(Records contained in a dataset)
::::::
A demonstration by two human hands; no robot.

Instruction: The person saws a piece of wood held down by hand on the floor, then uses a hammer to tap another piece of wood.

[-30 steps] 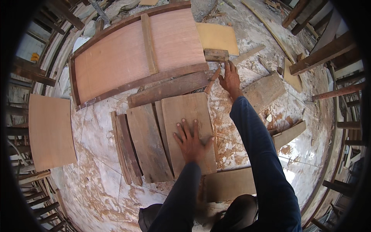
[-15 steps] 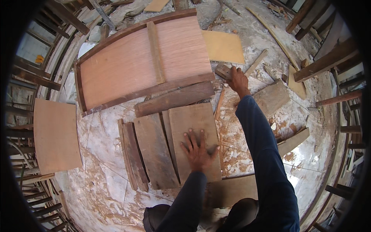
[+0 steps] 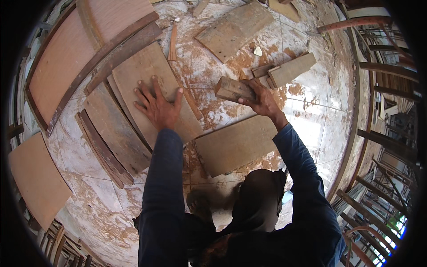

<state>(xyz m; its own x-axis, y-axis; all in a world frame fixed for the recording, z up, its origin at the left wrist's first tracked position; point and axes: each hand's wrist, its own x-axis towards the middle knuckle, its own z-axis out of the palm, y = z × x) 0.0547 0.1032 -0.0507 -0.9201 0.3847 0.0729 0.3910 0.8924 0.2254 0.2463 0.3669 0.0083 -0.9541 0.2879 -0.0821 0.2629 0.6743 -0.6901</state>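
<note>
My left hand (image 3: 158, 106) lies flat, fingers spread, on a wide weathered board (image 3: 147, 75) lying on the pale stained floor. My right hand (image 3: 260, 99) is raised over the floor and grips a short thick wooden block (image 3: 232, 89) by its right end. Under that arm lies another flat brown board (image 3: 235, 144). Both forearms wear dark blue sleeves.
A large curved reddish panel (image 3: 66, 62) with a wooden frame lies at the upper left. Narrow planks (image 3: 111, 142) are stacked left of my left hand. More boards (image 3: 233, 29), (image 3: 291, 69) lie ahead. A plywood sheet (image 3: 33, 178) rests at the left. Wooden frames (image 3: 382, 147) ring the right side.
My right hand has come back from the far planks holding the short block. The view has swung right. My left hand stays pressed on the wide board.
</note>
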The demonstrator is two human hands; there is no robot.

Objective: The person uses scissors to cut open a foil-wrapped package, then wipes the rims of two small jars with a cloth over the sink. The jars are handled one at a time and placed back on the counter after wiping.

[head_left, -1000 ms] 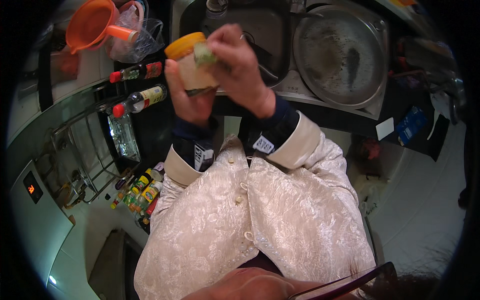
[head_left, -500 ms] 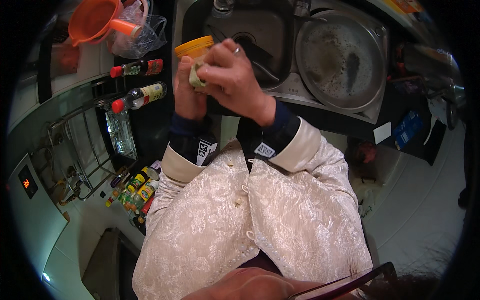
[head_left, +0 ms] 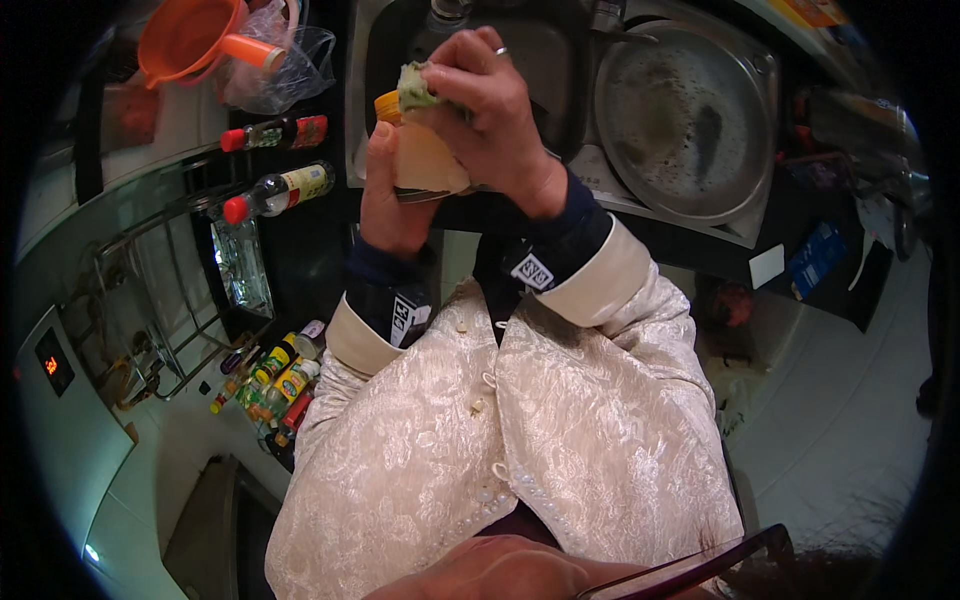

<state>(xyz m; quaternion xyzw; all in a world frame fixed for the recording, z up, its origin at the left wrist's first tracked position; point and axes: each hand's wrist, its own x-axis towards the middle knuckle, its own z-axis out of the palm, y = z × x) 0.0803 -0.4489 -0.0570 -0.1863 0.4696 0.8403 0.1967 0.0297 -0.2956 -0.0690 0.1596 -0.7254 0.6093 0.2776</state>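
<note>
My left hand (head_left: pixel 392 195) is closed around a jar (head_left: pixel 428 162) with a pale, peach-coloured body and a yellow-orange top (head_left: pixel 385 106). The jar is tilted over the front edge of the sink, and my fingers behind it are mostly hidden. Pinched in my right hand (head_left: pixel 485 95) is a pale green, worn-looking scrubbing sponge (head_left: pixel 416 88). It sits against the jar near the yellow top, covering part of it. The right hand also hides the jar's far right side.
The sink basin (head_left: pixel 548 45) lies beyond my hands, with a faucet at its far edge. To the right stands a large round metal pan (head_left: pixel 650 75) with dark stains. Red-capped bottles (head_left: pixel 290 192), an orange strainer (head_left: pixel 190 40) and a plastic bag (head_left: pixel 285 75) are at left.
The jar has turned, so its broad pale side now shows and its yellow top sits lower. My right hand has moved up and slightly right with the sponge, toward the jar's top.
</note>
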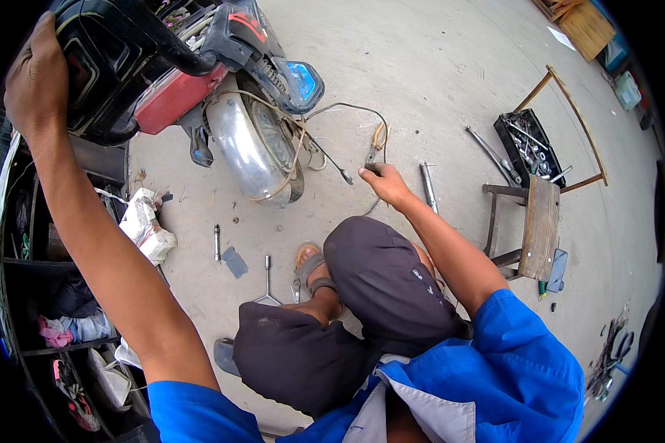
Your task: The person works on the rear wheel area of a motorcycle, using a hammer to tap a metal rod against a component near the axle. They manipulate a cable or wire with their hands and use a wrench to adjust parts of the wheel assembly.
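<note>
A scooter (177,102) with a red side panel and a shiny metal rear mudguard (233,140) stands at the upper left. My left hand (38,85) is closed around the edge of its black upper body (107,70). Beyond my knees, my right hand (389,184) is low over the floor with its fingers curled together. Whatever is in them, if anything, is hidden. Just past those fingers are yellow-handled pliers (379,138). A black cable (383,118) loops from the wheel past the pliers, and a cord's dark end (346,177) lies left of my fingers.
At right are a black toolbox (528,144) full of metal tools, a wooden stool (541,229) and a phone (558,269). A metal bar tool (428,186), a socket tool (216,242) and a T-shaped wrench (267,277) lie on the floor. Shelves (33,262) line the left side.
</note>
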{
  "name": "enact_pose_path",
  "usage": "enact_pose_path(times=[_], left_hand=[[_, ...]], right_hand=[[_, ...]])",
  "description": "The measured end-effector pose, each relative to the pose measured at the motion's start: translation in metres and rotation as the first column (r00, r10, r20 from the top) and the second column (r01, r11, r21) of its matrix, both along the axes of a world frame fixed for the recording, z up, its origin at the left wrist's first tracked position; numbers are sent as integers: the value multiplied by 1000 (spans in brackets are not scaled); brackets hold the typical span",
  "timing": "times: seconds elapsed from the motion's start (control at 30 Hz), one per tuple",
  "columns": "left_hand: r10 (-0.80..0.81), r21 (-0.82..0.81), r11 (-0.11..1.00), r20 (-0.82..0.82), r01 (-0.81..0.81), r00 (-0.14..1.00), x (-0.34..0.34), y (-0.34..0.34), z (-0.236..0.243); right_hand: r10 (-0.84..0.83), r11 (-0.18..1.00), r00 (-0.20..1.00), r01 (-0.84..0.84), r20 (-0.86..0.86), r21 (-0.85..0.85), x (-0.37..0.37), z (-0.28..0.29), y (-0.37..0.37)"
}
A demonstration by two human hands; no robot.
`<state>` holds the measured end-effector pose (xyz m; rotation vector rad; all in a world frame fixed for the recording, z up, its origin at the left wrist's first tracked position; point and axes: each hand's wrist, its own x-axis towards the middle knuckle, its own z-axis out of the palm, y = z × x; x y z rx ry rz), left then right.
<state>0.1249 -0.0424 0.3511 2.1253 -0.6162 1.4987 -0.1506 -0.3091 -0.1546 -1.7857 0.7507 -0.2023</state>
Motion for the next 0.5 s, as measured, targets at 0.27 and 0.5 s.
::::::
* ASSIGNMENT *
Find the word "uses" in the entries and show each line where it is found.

* REPLY *
Instruction: The person saws a piece of wood held down by hand on the floor, then uses a hammer to tap another piece of wood.
Objective: The person uses scissors to cut open a foil-wrapped package, then wipes the rims of two small jars with a cloth over the sink. The jars are handled one at a time and placed back on the counter after wiping.

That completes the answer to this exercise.